▶ **Data for this exercise**
========================================================================

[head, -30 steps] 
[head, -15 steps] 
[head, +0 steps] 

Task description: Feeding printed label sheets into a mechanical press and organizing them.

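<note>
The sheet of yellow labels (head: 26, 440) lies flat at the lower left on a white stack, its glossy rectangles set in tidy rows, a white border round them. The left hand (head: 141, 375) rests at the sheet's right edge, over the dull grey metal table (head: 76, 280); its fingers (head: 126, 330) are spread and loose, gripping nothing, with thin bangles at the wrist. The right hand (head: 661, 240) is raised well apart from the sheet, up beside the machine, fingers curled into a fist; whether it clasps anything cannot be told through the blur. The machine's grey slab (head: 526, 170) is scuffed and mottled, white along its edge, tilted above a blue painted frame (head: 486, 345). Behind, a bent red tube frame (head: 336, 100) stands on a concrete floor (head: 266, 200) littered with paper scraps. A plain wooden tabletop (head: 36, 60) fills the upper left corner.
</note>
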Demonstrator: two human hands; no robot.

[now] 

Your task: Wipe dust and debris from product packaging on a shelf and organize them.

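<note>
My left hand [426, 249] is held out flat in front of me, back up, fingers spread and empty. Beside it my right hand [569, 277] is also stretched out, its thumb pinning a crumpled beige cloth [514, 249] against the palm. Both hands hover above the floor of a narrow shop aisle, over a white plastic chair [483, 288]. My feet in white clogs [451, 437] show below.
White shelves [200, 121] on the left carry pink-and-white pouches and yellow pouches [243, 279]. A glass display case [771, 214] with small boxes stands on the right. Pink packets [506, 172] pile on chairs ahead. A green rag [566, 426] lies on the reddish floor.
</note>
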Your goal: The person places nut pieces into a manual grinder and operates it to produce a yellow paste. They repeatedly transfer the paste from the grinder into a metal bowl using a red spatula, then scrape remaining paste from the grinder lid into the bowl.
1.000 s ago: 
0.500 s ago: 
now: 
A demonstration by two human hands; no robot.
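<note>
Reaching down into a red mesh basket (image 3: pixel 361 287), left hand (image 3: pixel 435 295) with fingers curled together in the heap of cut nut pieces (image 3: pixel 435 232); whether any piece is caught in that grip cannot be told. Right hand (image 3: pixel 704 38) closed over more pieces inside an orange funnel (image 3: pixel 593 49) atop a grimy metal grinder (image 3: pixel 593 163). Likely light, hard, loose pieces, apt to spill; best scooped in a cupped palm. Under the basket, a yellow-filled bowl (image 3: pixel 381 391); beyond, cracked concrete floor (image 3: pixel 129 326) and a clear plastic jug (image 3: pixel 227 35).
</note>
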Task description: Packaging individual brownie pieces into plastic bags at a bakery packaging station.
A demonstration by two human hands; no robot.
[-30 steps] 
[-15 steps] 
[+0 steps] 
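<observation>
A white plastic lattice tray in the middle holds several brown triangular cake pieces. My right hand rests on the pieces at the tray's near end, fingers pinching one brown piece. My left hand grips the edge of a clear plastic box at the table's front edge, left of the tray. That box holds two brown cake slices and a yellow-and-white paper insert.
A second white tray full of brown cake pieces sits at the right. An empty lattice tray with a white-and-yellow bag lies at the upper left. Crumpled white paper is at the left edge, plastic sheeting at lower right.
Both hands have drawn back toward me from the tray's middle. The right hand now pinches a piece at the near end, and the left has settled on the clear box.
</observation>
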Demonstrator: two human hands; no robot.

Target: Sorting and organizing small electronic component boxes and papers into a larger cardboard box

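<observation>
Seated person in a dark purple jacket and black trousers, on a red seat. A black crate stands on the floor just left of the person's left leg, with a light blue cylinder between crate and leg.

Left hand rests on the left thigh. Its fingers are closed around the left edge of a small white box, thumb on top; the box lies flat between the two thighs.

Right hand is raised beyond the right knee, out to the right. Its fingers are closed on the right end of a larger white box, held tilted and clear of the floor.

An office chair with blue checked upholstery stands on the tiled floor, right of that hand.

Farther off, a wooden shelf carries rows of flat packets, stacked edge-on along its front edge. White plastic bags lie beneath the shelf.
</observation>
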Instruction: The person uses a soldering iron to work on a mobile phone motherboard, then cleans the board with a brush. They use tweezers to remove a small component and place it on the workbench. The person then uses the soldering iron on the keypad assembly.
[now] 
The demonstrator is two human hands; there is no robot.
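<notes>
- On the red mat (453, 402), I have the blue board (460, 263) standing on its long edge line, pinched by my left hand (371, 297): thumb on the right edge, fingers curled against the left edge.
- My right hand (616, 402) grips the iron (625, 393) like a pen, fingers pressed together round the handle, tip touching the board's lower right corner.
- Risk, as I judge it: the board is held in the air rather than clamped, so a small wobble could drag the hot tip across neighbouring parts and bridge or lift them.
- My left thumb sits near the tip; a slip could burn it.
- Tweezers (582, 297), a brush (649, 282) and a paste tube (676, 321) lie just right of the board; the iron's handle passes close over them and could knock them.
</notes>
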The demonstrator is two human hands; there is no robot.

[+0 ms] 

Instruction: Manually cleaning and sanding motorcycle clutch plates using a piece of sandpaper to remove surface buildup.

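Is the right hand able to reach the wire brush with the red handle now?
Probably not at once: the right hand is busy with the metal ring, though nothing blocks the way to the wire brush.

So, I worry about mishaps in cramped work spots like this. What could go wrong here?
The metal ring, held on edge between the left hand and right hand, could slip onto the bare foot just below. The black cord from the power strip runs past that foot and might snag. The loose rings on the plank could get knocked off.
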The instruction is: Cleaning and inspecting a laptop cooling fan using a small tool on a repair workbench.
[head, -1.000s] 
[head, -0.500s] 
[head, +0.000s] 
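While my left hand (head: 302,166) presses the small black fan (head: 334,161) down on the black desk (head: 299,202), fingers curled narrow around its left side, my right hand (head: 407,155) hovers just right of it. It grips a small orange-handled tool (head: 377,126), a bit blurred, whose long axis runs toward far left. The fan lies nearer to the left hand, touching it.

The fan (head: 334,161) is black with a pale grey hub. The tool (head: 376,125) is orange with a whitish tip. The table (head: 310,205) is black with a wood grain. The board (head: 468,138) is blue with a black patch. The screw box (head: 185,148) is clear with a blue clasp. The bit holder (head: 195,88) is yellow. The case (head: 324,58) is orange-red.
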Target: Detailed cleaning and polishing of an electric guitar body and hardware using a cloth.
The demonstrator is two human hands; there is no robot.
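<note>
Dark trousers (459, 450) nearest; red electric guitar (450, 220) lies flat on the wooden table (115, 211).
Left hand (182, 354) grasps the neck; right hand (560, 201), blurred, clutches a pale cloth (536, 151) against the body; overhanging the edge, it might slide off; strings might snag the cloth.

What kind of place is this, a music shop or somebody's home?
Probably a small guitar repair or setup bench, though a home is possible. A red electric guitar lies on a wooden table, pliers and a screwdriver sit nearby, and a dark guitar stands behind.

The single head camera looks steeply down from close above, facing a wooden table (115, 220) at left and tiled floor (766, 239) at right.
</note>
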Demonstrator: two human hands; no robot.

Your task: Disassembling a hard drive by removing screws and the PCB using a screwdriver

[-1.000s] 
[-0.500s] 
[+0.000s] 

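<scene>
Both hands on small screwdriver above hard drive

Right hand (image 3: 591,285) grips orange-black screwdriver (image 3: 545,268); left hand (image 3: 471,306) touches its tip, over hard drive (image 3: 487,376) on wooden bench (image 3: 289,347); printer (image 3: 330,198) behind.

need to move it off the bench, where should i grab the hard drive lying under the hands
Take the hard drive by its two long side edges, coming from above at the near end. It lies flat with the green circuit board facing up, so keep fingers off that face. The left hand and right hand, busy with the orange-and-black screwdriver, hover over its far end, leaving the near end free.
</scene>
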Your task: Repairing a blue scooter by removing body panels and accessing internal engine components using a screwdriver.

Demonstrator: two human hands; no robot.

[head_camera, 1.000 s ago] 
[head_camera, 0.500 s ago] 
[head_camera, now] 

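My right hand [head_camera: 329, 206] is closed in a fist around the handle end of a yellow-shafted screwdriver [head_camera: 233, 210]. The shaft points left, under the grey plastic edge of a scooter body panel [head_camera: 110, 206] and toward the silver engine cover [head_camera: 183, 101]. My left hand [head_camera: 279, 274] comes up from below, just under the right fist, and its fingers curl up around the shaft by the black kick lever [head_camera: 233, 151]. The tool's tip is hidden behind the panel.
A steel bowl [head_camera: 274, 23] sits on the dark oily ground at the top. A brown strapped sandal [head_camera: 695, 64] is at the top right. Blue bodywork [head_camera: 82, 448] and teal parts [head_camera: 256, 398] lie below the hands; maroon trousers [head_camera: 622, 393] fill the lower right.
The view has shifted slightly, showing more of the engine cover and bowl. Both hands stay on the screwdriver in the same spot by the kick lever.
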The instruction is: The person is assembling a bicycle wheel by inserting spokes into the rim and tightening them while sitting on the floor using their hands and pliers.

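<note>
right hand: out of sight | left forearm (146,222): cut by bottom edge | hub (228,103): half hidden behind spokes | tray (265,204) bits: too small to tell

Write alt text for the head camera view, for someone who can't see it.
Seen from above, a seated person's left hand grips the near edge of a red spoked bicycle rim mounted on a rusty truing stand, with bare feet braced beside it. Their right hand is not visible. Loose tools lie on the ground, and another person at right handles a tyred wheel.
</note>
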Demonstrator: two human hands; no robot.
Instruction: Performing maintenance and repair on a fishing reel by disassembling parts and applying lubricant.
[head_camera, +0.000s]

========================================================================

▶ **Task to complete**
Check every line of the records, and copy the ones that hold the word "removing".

▶ **Answer space**
Your task: Disassembling a hard drive by removing screws and the PCB using a screwdriver
Your task: Repairing a blue scooter by removing body panels and accessing internal engine components using a screwdriver.

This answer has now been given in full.